▸ TASK REQUIREMENTS
Read the listing below and copy out each line where the word "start" occurs.

BEGIN

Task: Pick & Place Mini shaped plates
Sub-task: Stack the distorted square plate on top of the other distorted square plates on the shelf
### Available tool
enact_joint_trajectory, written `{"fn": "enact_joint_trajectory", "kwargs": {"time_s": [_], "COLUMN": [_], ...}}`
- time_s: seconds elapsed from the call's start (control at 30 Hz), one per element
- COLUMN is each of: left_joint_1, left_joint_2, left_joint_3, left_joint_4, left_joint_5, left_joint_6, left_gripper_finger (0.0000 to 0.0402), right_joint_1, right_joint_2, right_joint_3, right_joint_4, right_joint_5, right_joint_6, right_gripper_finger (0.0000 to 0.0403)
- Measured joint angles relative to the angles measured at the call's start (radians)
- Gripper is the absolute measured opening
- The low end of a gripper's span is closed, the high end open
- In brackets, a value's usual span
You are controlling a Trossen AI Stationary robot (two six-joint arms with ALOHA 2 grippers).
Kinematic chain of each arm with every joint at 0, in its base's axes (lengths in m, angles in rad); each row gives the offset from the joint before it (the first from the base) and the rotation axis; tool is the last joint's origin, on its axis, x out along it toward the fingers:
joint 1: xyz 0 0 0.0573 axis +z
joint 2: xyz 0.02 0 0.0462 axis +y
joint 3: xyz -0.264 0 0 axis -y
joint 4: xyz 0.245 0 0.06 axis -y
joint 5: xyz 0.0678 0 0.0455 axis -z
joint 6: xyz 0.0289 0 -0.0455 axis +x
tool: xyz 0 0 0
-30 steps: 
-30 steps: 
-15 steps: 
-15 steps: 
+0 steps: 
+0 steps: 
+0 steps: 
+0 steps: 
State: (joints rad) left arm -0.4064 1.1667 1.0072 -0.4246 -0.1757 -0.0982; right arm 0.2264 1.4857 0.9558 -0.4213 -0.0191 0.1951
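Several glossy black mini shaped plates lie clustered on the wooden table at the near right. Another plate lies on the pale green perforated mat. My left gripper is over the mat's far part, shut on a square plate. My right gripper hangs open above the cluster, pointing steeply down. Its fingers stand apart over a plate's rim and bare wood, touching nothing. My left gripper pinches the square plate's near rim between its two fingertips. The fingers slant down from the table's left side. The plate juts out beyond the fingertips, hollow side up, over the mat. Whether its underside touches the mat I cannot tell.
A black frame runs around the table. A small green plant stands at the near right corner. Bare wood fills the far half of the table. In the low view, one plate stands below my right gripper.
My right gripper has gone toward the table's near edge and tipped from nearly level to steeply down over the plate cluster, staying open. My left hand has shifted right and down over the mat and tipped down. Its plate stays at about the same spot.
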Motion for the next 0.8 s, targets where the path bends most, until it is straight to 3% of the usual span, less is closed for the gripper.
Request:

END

▸ ANSWER SPACE
- time_s: seconds elapsed from the call's start (control at 30 Hz), one per element
- Measured joint angles relative to the angles measured at the call's start (radians)

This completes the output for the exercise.